How do you reproduce when you lack the genes for reproduction?   Duke University Medical Center researchers want to know also because that can tell a lot about how yeast infections occur.  

In a paper published in Nature, Joseph Heitman, M.D., Ph.D., director of the Center for Microbial Pathogenesis in the Duke Department of Molecular Genetics and Microbiology and colleagues report that eight Candida species which have a sexual cycle were missing many of the genes related to reproduction found in other species.   

Yeast infections are notoriously hard to treat and yeast are one of the most successful pathogens and commensals in nature, he said. A commensal is an organism that benefits from associating with another organism without affecting the other. Humans are susceptible to three types of yeast infection: thrush (in the mouth and throat), vaginal infection, and a sometimes fatal systemic infection of bloodstream and organs, such as the kidney.

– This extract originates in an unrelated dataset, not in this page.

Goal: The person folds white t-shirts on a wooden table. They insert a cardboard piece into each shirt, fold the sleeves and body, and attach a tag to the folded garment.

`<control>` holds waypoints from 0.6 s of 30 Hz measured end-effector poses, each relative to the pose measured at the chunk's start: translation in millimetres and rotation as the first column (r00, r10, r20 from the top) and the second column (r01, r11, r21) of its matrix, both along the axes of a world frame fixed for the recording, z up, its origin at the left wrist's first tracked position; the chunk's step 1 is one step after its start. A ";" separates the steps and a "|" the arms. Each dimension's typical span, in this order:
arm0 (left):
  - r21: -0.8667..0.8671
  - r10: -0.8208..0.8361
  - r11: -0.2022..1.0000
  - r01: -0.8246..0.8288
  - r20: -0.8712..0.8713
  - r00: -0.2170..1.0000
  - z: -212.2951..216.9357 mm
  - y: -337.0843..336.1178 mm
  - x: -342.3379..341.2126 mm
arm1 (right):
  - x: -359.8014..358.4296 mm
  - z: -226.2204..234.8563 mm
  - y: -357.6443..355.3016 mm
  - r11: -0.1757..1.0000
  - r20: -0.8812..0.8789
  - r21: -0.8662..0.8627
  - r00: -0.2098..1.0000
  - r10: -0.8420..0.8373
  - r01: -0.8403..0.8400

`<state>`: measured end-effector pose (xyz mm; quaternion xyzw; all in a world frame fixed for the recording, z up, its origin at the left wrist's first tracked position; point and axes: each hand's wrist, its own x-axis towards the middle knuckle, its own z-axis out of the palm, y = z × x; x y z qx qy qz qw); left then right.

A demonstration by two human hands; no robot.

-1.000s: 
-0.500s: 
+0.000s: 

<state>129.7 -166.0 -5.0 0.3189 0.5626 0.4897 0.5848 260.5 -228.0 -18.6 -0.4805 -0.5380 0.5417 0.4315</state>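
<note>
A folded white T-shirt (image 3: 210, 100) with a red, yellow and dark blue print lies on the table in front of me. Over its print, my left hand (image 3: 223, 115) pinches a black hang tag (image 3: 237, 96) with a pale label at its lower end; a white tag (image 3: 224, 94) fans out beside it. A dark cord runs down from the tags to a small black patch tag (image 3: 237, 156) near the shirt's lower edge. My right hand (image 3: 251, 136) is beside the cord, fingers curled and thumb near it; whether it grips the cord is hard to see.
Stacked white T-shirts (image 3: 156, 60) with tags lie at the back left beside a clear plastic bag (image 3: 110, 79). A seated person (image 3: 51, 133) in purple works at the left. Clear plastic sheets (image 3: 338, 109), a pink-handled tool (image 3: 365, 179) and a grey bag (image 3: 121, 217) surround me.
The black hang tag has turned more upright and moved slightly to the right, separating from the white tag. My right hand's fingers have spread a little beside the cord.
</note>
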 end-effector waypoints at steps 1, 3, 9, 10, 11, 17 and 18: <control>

"Sex contributes to the Candida yeast species' evolutionary success," said Heitman,  co-author of two papers that tell the story in Nature and Current Biology. "I think the fact that it has a complete sex cycle is likely to play a role in the evolution of drug resistance in this emerging pathogenic yeast species. "

"The unrecognized sex cycle could mean we need to develop new treatments to combat what is really happening in humans infected by yeast," said co-author Jennifer Reedy M.D. Ph.D.

With co-author Anna Floyd, Heitman and Reedy explored the question further in a study appearing in the May 14 Current Biology. The major question was: how could the yeast sexually produce spores when they lack so many genes responsible for meiosis, the process of sexual cell division that reduces chromosomes to half their number in the progeny? 

By examining and defining the structure and functions of the mating-type genes in yeast, Reedy learned that forms of Candida yeast undergo meiosis but generate offspring of several types. About two-thirds have the classic 50:50 division of chromosomes from the split parent cell, but a third of them have an extra chromosome or even double copies of all chromosomes.

Heitman said that Candida's meiosis without meiotic genes may be what gives rise to the progeny with unusual numbers of chromosomes. "Or maybe the genes were lost for a reason, to provide a route to genetic diversity," Heitman said. "Or maybe these differing types of progeny are the unfortunate consequence of undergoing meiosis without the machinery that species normally have when they reproduce sexually." 

Humans have their share of oddly paired chromosomes. "Experts estimate that about 10 to 30 percent of human eggs or fusion products may be aneuploid, with chromosomes from mother and father not paired exactly one to one, but the great majority of those fusions of sperm and egg don't make it to the implantation and pregnancy stage," Reedy said. "That's why it is important to find models like this, so that we may shed light on related human conditions."

"What we found is that the sexual cycle has a new way to create genetic diversity, and it provides a unique vantage point from which we can explore the mechanisms of sexual reproduction," Reedy said. "This provides a new way to study sexual reproduction and how chromosomal abnormalities arise."

The Current Biology study was supported by National Institutes of Health/NIAID grants. Dr. Heitman's work in the Nature study was supported by grants from the NIH/National Institute of Allergy and Infectious Diseases (NIAID).